→ **Task statement**:
Every entry below should be copied exactly, minus the pictures.

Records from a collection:
********************

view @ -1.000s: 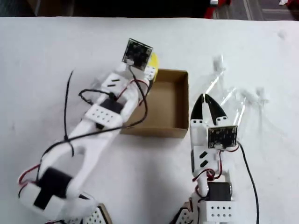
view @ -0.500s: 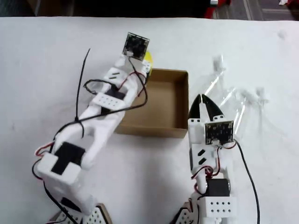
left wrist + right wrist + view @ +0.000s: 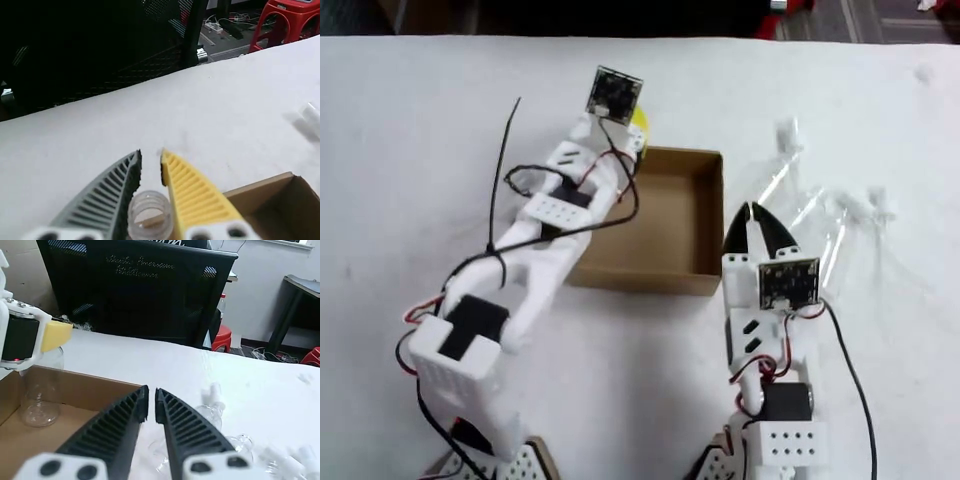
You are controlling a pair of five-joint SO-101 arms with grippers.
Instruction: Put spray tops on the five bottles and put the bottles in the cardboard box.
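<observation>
While upright, bottle [image 3: 148,216] within left gripper [image 3: 151,156].

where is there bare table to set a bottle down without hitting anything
The table is wide open on the left arm's outer side and along the far edge beyond the cardboard box. The right half of the box floor is free too. Crowded: right of the box, where the right gripper sits beside scattered clear bottles and spray tops.
</observation>
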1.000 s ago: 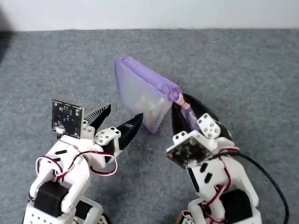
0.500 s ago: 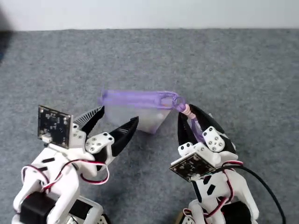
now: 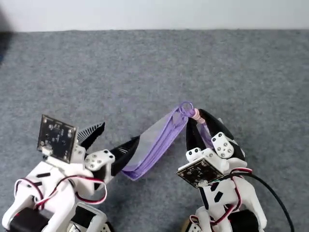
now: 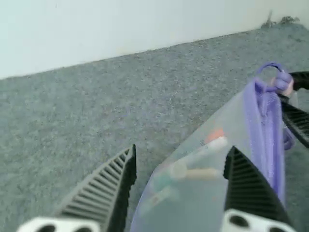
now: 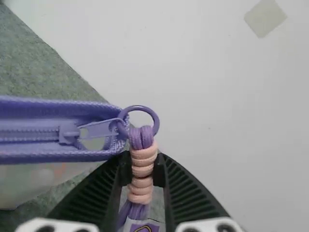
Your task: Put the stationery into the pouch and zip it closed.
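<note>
Purple pouch (image 3: 154, 145) near worktop (image 3: 241, 72) front edge, slung between arms; right end effector (image 3: 197, 121) clamped on zipper cord (image 5: 140, 166), left end effector (image 3: 120, 132) open beside pouch's low end. Inside: stationery (image 4: 193, 162). With slider (image 5: 70, 131) at zipper end, looks zipped. Likely left: set down, release.

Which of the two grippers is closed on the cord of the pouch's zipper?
The right gripper: it is shut on the pink and purple zipper cord. The left gripper stands open, holding nothing, close to the pouch.
</note>
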`<action>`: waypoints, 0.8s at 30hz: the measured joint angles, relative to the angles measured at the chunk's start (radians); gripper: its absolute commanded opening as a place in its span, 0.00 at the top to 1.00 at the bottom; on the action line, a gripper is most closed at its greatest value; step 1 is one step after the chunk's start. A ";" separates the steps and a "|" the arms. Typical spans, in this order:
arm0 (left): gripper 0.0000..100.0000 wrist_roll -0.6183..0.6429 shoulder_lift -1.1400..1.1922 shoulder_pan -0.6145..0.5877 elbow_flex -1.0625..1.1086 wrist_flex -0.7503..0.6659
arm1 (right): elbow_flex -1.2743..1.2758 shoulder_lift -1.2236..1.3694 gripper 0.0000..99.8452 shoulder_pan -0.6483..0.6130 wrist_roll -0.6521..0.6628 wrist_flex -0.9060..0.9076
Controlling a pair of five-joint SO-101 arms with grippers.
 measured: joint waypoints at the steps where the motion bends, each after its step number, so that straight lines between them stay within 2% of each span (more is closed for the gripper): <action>1: 0.71 0.002 0.000 0.026 -0.017 0.000 | 0.000 0.000 0.99 -0.014 0.000 -0.008; 4: 0.71 0.029 0.000 0.120 -0.074 0.005 | 0.000 0.000 0.99 -0.057 0.000 -0.023; 8: 0.71 0.048 0.000 0.190 -0.121 0.091 | 0.000 0.000 0.99 -0.075 0.000 -0.023; 15: 0.71 0.051 0.000 0.212 -0.155 0.226 | 0.000 0.000 0.99 -0.081 0.000 -0.023; 21: 0.72 0.051 0.000 0.215 -0.074 0.227 | 0.000 0.000 0.99 -0.081 0.000 -0.023; 24: 0.78 0.051 0.000 0.215 -0.020 0.190 | 0.000 0.000 0.99 -0.081 0.000 -0.023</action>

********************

→ **Result**:
view @ -1.000s: 
view @ -0.500s: 
left wrist + right wrist + view @ +0.000s: 
You are controlling a pair of five-joint SO-101 arms with grippers.
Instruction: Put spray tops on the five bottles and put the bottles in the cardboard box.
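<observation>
While upright, bottle [image 3: 148,216] within left gripper [image 3: 151,156].

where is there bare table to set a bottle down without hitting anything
The table is wide open on the left arm's outer side and along the far edge beyond the cardboard box. The right half of the box floor is free too. Crowded: right of the box, where the right gripper sits beside scattered clear bottles and spray tops.
</observation>
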1.000 s ago: 
0.500 s ago: 
now: 
now: 
now: 
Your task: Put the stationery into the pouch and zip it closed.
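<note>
Purple pouch (image 3: 154, 145) near worktop (image 3: 241, 72) front edge, slung between arms; right end effector (image 3: 197, 121) clamped on zipper cord (image 5: 140, 166), left end effector (image 3: 120, 132) open beside pouch's low end. Inside: stationery (image 4: 193, 162). With slider (image 5: 70, 131) at zipper end, looks zipped. Likely left: set down, release.

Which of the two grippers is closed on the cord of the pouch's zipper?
The right gripper: it is shut on the pink and purple zipper cord. The left gripper stands open, holding nothing, close to the pouch.
</note>
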`<action>`: waypoints, 0.8s at 30hz: the measured joint angles, relative to the angles measured at the chunk's start (radians); gripper: its absolute commanded opening as a place in its span, 0.00 at the top to 1.00 at the bottom; on the action line, a gripper is most closed at its greatest value; step 1 is one step after the chunk's start. A ";" separates the steps and a "|" the arms. Typical spans, in this order:
arm0 (left): gripper 0.0000..100.0000 wrist_roll -0.6183..0.6429 shoulder_lift -1.1400..1.1922 shoulder_pan -0.6145..0.5877 elbow_flex -1.0625..1.1086 wrist_flex -0.7503..0.6659
arm1 (right): elbow_flex -1.2743..1.2758 shoulder_lift -1.2236..1.3694 gripper 0.0000..99.8452 shoulder_pan -0.6483..0.6130 wrist_roll -0.6521..0.6628 wrist_flex -0.9060..0.9076
Controlling a pair of five-joint SO-101 arms with grippers.
 measured: joint waypoints at the steps where the motion bends, each after its step number, so that straight lines between them stay within 2% of each span (more is closed for the gripper): <action>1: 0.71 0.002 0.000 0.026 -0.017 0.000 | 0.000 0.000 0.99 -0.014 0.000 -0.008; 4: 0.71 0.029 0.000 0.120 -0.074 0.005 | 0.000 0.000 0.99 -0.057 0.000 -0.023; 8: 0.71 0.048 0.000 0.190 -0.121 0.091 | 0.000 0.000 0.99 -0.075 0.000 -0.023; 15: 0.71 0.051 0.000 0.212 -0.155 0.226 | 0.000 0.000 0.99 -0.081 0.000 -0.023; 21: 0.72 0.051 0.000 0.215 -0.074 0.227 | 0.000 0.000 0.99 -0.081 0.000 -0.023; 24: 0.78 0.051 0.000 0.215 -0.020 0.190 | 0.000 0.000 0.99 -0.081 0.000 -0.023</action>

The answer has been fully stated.